╭──

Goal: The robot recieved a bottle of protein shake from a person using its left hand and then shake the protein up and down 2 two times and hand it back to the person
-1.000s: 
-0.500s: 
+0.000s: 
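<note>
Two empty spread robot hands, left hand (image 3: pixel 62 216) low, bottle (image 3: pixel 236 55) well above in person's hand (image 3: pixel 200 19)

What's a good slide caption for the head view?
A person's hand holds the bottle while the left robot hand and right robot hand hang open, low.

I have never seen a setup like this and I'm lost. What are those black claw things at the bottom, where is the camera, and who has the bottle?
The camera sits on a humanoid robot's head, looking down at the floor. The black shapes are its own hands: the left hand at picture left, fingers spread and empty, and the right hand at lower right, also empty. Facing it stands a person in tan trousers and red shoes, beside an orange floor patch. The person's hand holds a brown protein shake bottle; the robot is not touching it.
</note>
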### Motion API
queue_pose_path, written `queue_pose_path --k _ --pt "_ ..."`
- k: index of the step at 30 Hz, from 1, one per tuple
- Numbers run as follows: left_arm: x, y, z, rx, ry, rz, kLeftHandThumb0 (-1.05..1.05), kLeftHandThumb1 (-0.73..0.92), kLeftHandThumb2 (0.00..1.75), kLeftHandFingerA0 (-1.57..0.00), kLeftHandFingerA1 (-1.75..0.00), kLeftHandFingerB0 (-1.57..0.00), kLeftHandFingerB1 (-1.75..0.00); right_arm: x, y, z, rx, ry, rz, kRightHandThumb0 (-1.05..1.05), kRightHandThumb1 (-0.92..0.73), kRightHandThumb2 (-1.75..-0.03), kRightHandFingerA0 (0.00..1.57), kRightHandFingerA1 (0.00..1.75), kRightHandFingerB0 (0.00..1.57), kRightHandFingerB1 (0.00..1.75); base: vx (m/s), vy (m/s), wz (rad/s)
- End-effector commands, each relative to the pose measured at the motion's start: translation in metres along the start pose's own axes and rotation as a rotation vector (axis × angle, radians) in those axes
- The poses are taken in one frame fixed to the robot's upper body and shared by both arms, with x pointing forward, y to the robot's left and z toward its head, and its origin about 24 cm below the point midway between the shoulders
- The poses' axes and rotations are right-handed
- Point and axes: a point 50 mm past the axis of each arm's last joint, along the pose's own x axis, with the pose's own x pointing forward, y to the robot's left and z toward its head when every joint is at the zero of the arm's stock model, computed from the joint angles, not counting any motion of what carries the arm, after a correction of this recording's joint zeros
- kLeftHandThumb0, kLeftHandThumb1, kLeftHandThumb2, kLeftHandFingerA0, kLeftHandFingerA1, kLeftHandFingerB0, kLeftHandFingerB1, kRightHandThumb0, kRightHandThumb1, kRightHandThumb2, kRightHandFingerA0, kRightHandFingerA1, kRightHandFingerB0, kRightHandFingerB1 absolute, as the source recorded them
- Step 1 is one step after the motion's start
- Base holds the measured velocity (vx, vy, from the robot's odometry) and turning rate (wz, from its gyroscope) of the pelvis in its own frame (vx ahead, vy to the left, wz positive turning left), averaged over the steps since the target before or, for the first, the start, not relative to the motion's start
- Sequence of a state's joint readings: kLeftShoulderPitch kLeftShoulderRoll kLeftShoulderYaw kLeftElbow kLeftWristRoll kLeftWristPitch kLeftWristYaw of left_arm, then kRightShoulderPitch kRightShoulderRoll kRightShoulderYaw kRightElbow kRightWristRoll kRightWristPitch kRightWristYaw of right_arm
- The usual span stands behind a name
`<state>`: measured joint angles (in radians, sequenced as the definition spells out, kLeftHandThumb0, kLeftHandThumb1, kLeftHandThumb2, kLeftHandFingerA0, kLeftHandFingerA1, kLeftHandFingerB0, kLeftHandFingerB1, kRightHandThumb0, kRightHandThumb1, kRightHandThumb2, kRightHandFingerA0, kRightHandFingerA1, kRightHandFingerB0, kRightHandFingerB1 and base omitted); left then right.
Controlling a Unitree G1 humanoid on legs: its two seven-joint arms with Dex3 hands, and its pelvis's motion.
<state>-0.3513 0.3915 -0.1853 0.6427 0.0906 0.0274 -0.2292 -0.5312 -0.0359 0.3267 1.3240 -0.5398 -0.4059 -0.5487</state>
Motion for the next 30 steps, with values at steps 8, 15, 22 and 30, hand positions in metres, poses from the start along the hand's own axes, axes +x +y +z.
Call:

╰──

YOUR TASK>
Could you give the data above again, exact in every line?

FINISHED TASK>
Goal: The robot recieved a bottle of protein shake from a person using its left hand and then shake the protein up and down 2 two times and hand it back to the person
-1.000s: 
-0.500s: 
+0.000s: 
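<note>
Two empty spread robot hands, left hand (image 3: pixel 62 216) low, bottle (image 3: pixel 236 55) well above in person's hand (image 3: pixel 200 19)

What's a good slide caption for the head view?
A person's hand holds the bottle while the left robot hand and right robot hand hang open, low.

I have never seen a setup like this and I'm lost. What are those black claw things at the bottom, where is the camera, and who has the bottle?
The camera sits on a humanoid robot's head, looking down at the floor. The black shapes are its own hands: the left hand at picture left, fingers spread and empty, and the right hand at lower right, also empty. Facing it stands a person in tan trousers and red shoes, beside an orange floor patch. The person's hand holds a brown protein shake bottle; the robot is not touching it.
</note>
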### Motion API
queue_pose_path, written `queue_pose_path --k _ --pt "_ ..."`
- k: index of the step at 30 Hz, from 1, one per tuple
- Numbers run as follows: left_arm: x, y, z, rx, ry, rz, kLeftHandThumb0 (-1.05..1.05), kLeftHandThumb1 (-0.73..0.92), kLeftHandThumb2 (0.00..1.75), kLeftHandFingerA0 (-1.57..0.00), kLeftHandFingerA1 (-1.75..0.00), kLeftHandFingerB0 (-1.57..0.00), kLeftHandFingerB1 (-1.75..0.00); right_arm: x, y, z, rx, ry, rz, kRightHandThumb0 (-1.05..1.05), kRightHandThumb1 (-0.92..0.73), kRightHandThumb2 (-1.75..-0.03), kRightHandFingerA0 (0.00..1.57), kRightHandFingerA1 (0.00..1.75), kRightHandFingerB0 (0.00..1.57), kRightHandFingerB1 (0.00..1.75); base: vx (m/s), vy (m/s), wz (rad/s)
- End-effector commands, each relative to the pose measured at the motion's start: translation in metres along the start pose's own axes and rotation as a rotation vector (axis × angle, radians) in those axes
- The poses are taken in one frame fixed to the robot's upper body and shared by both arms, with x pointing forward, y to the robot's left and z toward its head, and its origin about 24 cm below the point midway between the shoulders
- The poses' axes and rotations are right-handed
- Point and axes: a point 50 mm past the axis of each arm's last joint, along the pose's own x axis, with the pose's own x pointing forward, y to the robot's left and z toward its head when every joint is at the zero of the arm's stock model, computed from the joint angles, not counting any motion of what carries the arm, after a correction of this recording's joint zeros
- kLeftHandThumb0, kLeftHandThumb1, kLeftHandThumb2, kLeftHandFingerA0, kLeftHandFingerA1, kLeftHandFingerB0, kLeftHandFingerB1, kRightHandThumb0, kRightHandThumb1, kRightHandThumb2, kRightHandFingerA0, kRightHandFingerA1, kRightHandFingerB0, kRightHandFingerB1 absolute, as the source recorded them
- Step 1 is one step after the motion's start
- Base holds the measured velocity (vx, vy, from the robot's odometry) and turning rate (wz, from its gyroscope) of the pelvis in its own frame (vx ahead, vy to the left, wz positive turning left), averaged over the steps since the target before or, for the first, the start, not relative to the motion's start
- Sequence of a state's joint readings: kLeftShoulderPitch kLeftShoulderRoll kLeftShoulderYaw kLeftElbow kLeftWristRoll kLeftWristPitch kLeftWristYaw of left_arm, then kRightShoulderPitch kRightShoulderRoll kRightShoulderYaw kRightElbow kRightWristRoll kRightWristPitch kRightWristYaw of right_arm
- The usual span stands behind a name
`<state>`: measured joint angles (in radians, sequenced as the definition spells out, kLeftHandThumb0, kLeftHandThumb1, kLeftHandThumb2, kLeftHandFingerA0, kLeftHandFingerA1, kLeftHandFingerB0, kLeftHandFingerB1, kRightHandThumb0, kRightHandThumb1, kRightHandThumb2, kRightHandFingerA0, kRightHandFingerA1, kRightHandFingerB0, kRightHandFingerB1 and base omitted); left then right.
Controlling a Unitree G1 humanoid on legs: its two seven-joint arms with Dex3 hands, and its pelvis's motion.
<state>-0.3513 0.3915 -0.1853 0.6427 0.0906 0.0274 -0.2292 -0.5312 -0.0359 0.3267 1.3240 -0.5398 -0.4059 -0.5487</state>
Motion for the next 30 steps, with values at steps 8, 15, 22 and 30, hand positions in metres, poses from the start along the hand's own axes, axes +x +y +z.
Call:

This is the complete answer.